Re: Aggregate node doesn't include cost for sorting

2022-12-08 Thread David Rowley
On Fri, 9 Dec 2022 at 03:38, Tom Lane  wrote:
> It's true that the cost attributed to the Agg node won't impact any
> live decisions in the plan level in which it appears.  However, if
> that's a subquery, then the total cost attributed to the subplan
> could in principle affect plan choices in the outer query.  So there
> is a valid argument for wanting to try to get it right.

I guess the jit thresholds are another reason to try to make the costs
a reflection of the expected run-time too.

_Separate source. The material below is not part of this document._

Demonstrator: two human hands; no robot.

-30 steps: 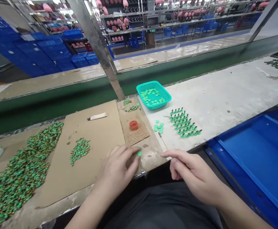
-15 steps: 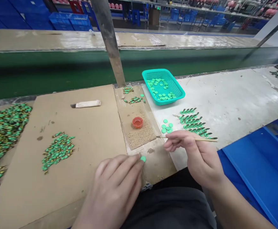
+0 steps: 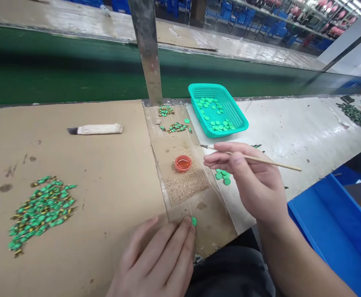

> Having said that, I think that the actual impact on outer-level choices
> is usually minimal.  So it didn't bother me that we swept this under
> the rug before --- and I'm pretty sure that we're sweeping similar
> things under the rug elsewhere in top-of-query planning.  However,
> given 1349d279 it should surely be true that the planner knows how many
> sorts it's left to be done at runtime (a number we did not have at hand
> before).  So it seems like it ought to be simple enough to account for
> this effect more accurately.  I'd be in favor of doing so if it's
> simple and cheap to get the numbers.

Ok, probably Heikki's work in 0a2bc5d61 is a more useful piece of work
to get us closer to that goal.  I think all that's required to make it
work is adding on the costs in the final foreach loop in
get_agg_clause_costs().  The Aggrefs have already been marked as
aggpresorted by that time, so it should be a matter of:

if ((aggref->aggorder != NIL || aggref->aggdistinct != NIL) &&
!aggref->aggpresorted)
 // add costs for sort

David




Re: Aggregate node doesn't include cost for sorting

2022-12-08 Thread David Rowley
On Fri, 9 Dec 2022 at 01:12, David Geier  wrote:
> Both plans were captured on 14.5, which is indeed prior to 1349d279.
>
> I disabled sequential scan to show that there's an alternative plan
> which is superior to the chosen plan: Index Only Scan is more expensive
> and takes longer than the Seq Scan, but the subsequent Aggregate runs
> much faster as it doesn't have to sort, making the plan overall superior.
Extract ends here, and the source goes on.